- [EXERCISE DETAILS]: Please return, with no alterations, the lines below from the very first through the one that contains "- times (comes".

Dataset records
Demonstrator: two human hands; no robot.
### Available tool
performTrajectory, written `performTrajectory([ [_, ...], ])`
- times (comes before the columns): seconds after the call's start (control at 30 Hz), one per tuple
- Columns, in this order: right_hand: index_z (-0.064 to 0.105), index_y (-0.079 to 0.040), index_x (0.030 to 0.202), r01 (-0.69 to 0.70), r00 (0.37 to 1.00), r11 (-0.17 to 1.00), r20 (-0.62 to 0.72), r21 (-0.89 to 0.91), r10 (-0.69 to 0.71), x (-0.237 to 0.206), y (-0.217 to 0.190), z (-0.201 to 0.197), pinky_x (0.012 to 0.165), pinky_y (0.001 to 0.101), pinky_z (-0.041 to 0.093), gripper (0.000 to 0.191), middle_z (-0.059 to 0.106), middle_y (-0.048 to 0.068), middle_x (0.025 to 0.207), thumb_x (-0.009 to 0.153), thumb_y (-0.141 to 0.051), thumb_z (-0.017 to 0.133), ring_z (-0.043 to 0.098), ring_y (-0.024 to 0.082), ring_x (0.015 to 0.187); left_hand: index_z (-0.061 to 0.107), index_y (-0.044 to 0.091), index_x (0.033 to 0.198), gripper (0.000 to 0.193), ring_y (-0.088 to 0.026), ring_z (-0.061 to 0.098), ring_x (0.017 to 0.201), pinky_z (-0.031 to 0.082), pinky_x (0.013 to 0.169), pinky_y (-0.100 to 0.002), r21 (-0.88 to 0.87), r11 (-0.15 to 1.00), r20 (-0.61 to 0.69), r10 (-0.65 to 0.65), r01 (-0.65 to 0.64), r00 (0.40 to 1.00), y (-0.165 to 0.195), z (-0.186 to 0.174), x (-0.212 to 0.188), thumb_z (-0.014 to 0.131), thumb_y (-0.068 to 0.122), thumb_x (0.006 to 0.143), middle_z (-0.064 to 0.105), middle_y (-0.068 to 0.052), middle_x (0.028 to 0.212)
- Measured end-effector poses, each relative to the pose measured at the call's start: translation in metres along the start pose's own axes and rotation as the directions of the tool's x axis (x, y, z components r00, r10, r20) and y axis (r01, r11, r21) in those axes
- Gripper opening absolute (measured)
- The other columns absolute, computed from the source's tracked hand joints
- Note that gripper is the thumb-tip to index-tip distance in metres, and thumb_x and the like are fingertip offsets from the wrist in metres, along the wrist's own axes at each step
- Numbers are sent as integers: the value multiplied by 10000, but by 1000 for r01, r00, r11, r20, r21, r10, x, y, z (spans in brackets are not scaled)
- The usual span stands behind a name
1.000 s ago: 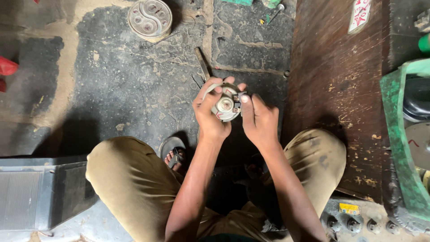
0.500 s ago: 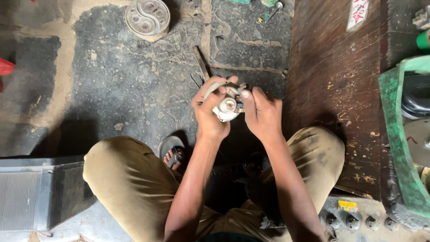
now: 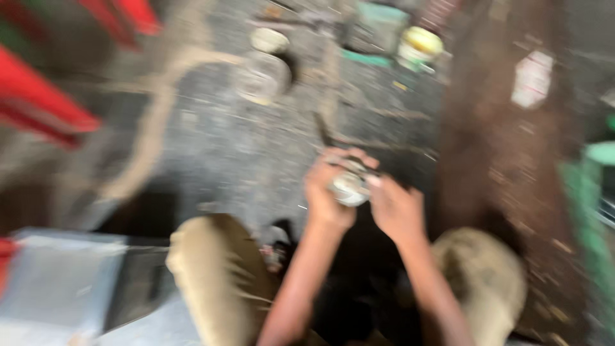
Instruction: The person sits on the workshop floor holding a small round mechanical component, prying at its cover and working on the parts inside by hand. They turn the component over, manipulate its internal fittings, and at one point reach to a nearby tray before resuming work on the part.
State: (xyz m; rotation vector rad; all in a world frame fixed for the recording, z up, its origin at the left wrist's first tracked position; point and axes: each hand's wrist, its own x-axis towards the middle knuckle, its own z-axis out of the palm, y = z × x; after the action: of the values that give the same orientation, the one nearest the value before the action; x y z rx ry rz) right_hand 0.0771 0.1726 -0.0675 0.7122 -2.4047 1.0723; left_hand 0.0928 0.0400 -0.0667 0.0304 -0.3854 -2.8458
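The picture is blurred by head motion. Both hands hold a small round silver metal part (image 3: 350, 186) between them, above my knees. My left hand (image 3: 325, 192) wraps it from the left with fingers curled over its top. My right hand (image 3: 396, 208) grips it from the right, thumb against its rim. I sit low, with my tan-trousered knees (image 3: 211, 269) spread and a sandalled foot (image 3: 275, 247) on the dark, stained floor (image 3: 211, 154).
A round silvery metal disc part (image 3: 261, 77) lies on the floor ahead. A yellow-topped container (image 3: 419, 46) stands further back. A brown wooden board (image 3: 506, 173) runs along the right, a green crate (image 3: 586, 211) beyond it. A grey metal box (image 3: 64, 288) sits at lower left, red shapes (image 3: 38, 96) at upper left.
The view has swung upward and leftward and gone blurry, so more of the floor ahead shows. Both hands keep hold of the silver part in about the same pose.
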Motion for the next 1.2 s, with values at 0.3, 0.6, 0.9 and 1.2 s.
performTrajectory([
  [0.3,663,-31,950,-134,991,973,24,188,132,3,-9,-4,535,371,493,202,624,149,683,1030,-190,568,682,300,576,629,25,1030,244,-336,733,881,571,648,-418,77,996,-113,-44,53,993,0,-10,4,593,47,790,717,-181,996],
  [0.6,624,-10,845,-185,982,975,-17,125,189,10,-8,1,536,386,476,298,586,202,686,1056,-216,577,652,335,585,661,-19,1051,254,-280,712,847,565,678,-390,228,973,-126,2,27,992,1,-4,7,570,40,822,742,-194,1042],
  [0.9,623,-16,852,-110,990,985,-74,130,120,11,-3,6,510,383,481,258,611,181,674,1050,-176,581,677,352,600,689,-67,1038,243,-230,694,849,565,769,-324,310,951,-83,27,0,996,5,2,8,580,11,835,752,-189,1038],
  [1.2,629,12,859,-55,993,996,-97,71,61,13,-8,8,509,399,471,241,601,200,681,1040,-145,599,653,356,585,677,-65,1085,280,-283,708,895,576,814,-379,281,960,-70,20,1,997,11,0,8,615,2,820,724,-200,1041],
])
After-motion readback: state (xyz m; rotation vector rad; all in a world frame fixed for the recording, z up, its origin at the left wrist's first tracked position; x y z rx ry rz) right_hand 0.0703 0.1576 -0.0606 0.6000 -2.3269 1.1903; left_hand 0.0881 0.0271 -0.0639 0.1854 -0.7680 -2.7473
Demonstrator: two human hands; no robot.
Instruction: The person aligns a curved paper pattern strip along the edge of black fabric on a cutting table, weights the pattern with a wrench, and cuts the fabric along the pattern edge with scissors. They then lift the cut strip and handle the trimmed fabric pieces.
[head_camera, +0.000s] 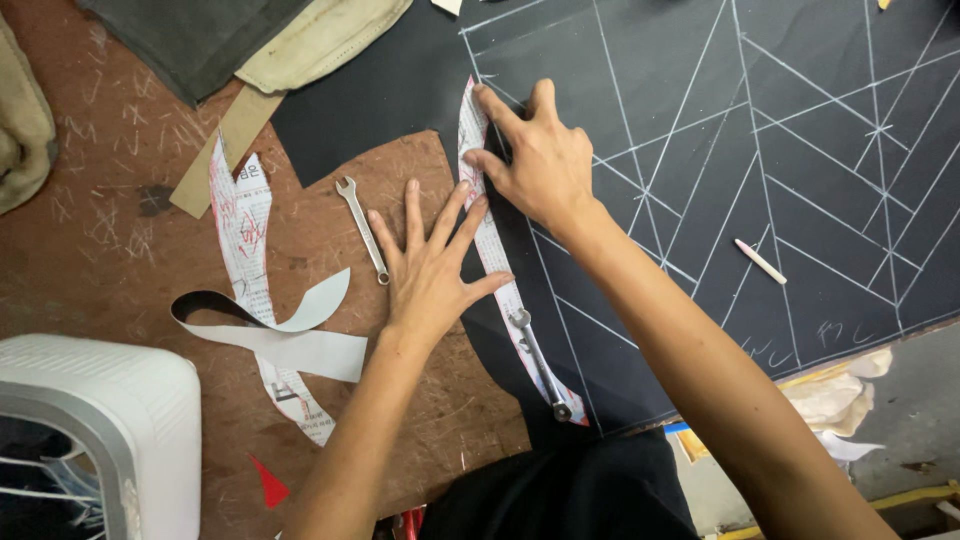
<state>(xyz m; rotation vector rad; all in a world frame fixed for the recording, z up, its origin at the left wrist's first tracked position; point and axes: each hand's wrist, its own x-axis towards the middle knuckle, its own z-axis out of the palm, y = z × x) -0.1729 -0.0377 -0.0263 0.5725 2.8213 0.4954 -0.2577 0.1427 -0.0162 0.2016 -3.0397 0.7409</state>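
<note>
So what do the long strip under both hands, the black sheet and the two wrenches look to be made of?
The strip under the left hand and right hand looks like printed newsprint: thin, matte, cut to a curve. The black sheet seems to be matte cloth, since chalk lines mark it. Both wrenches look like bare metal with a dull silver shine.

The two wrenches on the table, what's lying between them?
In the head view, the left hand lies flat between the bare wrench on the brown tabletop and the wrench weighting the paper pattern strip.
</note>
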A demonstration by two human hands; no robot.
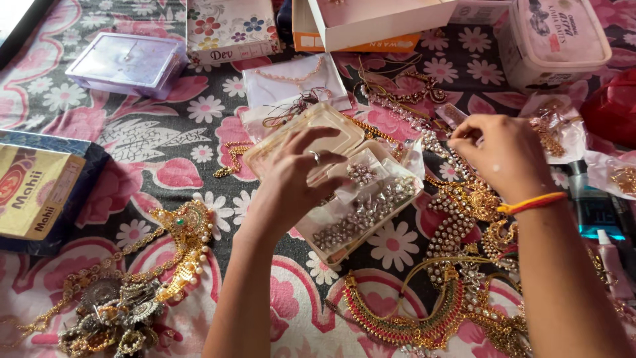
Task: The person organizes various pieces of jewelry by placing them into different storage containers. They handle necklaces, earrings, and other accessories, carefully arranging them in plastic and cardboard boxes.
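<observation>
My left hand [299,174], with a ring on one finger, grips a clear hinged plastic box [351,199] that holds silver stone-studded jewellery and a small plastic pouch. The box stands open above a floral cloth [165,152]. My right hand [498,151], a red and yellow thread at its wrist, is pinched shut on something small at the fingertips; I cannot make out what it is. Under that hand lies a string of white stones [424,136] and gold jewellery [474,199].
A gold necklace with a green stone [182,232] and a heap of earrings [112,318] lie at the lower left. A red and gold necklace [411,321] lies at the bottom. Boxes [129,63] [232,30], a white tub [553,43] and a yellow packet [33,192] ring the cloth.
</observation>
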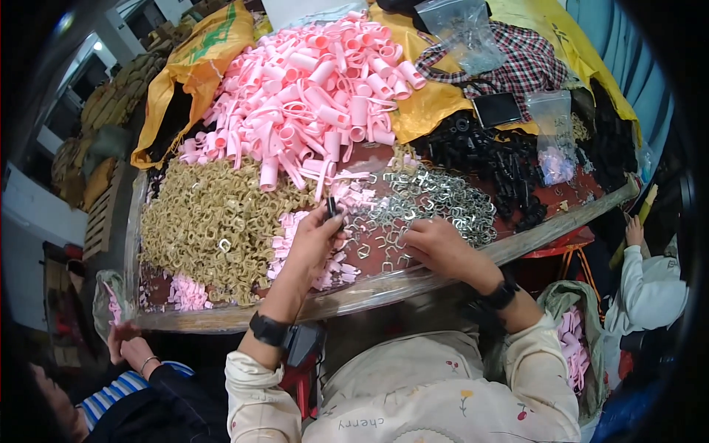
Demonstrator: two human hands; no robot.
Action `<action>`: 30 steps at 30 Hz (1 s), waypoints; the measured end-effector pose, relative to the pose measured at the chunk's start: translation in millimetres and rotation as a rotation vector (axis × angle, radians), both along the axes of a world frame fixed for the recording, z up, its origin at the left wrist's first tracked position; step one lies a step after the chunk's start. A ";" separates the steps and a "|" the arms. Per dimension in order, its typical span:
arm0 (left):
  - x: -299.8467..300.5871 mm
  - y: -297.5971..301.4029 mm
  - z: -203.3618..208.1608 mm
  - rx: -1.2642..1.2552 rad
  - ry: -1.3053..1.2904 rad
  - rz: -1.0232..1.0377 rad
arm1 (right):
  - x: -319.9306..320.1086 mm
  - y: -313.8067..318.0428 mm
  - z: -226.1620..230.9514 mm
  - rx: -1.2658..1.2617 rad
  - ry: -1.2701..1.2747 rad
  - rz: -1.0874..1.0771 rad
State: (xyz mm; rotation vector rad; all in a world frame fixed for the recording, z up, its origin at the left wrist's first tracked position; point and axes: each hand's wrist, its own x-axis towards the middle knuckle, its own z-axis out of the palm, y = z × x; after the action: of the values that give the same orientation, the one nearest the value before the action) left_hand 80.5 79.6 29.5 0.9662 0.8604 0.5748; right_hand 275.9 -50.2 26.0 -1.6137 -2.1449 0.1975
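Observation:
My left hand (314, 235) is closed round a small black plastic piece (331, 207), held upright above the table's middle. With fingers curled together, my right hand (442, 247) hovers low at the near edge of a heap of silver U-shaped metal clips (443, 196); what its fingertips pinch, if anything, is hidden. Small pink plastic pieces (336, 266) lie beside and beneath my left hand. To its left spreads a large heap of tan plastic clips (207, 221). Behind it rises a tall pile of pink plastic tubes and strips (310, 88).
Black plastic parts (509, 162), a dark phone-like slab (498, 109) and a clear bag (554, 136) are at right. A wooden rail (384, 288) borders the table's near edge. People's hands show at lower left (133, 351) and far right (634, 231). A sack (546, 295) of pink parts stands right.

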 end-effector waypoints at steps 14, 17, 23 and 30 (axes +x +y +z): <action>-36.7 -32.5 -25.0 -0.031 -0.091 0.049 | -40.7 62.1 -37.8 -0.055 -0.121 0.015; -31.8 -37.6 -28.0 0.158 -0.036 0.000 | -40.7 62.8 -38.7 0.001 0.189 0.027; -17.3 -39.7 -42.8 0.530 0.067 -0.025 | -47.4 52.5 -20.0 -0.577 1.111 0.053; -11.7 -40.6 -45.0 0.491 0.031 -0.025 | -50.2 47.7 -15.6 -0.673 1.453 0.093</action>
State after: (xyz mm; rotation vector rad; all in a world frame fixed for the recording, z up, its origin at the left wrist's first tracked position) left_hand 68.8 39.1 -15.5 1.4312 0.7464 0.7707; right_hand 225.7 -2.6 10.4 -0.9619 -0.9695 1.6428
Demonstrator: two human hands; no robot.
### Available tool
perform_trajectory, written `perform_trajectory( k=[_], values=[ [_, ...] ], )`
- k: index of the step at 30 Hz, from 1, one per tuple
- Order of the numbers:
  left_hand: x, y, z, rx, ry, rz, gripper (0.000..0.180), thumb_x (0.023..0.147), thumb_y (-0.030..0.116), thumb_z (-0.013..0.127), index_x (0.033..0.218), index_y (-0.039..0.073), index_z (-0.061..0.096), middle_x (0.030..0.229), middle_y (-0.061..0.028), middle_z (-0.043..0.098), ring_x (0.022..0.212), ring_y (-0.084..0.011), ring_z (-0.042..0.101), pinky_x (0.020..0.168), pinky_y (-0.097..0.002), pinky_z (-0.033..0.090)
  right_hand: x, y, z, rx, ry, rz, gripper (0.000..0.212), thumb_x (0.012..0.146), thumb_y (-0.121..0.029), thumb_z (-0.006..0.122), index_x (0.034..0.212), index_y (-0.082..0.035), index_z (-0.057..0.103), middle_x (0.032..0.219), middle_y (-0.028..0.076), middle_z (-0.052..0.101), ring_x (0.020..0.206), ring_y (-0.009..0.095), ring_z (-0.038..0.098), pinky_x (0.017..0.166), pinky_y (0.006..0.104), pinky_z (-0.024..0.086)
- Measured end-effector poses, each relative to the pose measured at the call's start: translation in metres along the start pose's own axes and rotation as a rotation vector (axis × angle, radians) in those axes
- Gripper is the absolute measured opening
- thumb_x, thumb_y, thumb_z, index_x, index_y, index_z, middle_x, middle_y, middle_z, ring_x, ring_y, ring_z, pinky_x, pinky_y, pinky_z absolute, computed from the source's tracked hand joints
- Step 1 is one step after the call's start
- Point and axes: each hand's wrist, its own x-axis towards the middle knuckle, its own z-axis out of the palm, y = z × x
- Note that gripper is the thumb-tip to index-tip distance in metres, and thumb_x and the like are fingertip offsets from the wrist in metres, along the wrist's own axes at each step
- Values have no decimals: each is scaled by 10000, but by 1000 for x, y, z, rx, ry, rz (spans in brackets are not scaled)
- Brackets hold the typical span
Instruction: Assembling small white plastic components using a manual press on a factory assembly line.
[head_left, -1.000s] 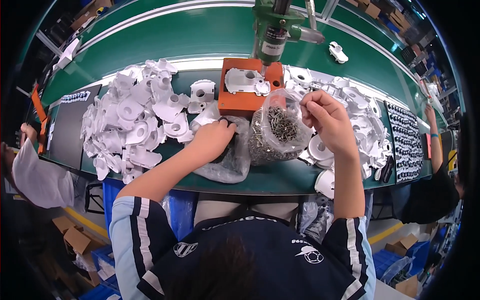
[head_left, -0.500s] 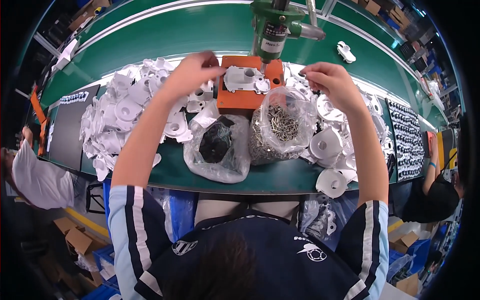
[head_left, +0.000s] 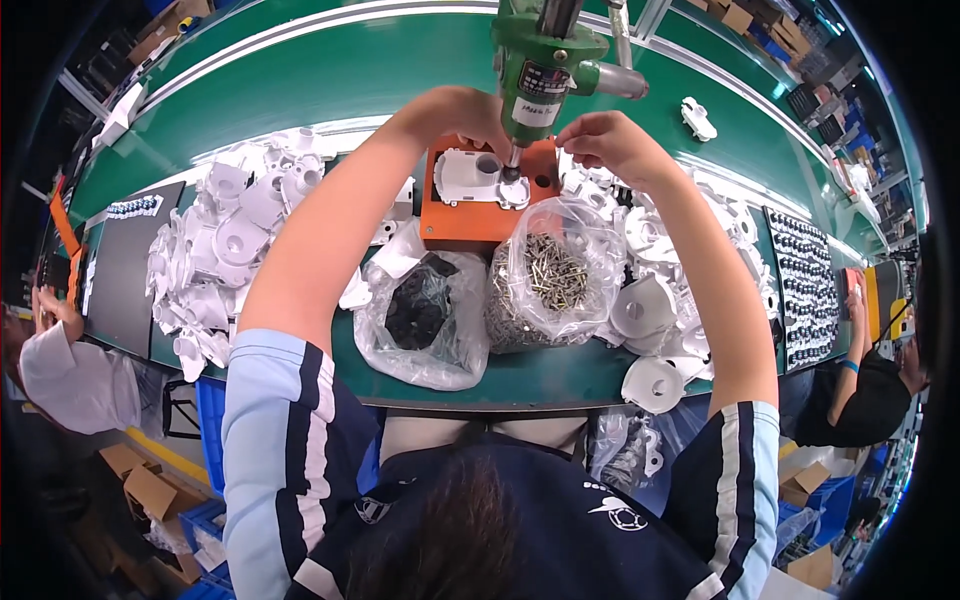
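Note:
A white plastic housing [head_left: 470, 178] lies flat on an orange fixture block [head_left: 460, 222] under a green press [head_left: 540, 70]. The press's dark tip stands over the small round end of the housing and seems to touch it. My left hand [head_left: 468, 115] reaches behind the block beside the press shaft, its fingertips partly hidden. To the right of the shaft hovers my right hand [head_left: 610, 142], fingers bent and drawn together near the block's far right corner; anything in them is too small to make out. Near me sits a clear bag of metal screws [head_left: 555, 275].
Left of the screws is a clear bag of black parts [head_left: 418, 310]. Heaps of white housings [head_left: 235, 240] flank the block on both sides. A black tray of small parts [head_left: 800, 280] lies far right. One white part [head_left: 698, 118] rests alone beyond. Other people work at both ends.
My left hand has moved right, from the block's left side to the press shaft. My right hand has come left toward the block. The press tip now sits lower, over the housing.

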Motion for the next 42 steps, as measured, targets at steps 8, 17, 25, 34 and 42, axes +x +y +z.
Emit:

- [REPLY]:
Demonstrator: two human hands; no robot.
### Available tool
performTrajectory, written `performTrajectory([ [_, ...], ])`
- times (comes before the columns): seconds after the call's start (control at 30 Hz), one per tuple

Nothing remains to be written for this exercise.